Segment Start: Material to process

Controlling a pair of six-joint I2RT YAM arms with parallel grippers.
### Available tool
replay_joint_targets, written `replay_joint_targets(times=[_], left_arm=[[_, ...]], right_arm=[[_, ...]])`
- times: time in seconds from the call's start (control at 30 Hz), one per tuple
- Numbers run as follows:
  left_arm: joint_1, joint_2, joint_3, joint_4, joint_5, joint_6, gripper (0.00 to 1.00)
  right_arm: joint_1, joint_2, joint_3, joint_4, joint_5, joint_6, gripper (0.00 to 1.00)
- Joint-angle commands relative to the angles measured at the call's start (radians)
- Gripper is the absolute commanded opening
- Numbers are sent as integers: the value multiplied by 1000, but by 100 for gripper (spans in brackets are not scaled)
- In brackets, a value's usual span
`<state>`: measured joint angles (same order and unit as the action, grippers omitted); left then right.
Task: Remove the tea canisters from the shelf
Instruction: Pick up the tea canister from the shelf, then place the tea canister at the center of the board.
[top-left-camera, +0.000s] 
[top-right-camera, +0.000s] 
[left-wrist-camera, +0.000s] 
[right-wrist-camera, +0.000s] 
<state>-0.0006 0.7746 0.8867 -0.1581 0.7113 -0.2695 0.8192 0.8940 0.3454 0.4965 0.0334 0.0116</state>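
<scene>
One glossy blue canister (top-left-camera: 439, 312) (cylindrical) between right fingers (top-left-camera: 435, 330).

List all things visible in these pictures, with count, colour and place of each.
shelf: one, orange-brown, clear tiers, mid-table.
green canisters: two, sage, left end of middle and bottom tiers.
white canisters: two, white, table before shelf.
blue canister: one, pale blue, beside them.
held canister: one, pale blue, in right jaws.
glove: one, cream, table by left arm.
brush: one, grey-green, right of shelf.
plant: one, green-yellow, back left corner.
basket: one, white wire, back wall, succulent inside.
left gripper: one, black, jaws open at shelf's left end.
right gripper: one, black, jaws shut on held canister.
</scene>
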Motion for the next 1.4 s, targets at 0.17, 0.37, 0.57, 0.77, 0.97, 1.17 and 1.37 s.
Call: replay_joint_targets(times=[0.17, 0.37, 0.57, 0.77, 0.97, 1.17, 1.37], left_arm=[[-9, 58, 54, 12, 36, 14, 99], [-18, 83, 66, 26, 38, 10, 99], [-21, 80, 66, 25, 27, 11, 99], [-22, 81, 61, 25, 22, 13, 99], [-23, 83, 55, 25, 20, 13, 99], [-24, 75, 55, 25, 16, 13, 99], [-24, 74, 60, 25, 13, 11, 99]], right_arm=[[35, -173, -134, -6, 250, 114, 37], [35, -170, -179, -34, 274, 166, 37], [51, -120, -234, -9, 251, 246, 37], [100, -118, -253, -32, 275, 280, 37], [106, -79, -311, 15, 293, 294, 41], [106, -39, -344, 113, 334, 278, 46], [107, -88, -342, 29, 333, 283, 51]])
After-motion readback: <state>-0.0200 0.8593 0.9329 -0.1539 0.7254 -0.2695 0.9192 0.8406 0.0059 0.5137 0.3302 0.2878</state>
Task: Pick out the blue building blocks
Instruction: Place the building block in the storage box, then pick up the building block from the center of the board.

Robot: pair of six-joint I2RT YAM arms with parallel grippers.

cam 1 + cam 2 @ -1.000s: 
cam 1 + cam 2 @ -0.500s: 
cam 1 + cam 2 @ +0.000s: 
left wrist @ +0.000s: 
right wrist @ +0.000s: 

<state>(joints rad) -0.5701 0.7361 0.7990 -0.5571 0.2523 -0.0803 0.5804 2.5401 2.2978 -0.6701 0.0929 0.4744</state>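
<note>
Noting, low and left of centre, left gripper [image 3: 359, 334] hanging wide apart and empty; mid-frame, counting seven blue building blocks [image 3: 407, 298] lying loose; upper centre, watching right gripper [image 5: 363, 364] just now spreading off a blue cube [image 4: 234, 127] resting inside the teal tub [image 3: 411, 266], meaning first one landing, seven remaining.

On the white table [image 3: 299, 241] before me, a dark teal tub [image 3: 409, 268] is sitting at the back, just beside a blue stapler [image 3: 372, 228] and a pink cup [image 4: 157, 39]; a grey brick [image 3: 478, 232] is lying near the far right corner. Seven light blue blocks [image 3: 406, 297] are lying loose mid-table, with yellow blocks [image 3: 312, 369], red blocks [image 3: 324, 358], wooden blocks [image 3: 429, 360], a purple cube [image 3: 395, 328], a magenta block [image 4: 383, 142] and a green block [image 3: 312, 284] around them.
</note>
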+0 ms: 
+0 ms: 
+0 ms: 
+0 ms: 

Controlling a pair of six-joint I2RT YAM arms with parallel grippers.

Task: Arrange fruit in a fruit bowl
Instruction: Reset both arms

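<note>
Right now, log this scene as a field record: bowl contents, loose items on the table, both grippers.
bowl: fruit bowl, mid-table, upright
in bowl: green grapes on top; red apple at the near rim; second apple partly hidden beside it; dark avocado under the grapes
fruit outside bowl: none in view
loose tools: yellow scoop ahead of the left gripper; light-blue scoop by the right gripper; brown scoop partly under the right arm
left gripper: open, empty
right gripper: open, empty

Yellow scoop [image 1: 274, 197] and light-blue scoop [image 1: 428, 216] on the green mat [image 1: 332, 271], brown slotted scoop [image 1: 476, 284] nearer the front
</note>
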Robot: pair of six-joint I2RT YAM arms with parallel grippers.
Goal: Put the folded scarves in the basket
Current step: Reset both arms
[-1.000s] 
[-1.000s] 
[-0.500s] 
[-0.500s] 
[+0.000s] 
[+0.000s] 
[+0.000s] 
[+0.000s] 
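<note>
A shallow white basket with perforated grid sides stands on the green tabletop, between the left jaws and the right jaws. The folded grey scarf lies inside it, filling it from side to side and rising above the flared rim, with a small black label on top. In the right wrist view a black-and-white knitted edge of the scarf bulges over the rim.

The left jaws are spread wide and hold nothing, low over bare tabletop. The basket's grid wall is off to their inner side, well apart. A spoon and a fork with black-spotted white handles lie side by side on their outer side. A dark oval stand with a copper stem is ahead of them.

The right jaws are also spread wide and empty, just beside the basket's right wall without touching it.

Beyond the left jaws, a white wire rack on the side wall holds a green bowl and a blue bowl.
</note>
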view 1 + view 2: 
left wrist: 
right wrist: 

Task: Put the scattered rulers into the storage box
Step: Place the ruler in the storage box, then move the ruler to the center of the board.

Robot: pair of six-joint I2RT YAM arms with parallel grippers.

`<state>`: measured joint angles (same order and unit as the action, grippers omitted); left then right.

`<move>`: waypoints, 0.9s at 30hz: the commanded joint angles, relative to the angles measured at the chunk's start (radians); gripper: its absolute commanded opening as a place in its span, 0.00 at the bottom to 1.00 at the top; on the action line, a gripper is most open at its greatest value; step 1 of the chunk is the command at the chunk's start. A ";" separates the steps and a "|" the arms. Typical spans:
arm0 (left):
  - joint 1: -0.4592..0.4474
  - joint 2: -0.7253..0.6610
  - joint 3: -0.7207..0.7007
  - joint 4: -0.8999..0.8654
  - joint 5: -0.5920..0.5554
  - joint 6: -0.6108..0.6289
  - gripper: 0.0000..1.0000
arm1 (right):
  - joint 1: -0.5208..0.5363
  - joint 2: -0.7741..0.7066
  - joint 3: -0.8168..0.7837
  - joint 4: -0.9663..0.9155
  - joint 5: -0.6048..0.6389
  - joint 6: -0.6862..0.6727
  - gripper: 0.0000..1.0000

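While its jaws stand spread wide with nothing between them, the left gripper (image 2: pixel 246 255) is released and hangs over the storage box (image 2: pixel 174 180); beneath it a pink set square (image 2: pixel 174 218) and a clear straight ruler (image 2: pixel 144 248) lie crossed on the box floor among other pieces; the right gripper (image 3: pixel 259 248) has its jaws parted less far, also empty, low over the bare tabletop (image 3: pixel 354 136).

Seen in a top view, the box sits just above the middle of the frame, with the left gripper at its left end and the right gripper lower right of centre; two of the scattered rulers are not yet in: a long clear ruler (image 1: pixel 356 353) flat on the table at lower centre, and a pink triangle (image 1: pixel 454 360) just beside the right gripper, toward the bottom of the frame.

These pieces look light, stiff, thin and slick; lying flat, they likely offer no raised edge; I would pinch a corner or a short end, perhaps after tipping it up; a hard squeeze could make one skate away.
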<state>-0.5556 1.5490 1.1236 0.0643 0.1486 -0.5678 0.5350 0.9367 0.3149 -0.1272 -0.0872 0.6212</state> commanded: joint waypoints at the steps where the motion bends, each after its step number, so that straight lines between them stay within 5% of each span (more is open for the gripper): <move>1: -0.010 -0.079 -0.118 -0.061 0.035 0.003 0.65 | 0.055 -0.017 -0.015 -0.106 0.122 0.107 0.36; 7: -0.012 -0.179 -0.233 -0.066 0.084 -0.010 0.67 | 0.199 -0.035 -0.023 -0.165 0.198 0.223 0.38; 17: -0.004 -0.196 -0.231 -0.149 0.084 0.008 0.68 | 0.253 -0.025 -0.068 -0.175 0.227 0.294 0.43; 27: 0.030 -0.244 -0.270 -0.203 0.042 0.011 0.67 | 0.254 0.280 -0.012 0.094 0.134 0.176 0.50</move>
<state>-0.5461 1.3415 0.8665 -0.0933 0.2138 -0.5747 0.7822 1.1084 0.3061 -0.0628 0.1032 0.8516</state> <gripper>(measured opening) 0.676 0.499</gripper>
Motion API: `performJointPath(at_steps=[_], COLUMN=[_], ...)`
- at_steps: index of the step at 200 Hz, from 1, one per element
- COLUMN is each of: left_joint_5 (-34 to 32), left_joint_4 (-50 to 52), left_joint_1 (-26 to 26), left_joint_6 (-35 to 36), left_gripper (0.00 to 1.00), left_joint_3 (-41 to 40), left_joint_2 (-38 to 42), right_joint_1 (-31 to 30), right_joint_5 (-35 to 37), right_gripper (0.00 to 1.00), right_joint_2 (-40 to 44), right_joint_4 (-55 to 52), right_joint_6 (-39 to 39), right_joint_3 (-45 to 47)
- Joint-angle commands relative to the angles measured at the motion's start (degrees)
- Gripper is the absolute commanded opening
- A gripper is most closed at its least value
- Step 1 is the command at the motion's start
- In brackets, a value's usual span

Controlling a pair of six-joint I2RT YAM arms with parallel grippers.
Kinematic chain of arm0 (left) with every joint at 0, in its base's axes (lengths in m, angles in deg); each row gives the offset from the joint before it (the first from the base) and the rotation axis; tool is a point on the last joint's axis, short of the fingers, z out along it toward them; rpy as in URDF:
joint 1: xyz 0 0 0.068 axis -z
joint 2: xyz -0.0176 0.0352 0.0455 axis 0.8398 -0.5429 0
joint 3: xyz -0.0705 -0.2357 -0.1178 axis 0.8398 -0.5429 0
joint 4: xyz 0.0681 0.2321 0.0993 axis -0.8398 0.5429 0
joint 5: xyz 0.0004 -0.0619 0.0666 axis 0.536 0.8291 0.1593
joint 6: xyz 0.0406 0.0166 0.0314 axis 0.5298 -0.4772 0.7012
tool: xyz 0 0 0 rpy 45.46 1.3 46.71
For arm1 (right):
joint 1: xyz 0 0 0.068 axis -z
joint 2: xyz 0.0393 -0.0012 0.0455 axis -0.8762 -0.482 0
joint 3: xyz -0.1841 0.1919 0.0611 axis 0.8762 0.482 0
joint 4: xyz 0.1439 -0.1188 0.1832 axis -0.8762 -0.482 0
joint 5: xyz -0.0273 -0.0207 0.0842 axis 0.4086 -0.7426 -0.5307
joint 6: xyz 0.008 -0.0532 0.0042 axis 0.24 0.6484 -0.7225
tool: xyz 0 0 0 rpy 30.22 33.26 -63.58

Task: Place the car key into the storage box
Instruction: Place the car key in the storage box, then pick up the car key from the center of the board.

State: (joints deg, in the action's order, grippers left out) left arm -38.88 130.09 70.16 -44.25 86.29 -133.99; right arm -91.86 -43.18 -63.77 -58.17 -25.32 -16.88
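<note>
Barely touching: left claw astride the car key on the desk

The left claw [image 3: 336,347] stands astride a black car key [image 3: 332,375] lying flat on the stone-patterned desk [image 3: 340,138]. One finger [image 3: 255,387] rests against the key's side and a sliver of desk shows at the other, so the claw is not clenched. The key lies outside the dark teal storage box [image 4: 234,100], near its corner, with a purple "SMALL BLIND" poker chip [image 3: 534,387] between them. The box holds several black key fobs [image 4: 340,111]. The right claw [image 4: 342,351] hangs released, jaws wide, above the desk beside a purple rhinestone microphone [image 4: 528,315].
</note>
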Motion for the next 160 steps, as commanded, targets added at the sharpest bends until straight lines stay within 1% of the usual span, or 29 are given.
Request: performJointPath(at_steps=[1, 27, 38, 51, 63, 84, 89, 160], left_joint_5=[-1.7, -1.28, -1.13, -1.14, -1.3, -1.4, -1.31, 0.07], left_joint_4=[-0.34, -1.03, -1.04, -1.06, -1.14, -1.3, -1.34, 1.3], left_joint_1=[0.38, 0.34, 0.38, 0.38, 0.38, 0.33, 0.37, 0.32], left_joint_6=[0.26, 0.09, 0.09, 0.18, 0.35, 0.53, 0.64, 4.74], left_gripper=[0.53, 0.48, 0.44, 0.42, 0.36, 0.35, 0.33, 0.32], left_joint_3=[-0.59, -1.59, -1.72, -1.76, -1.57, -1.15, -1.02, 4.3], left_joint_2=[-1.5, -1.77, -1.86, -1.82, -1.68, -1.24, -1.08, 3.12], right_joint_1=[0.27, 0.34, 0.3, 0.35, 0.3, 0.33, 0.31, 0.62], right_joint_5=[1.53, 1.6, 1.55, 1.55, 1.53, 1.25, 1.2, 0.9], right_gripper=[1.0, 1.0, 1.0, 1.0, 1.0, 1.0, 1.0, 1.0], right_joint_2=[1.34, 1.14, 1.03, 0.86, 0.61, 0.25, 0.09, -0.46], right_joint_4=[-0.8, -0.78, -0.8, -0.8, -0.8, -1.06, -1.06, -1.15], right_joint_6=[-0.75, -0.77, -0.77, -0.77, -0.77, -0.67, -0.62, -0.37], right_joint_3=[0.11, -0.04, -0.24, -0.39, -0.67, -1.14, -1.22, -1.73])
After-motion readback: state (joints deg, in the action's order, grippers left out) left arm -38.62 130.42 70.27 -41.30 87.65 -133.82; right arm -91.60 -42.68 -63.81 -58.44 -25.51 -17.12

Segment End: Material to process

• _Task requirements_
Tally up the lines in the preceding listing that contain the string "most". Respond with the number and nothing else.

• _Answer section_
2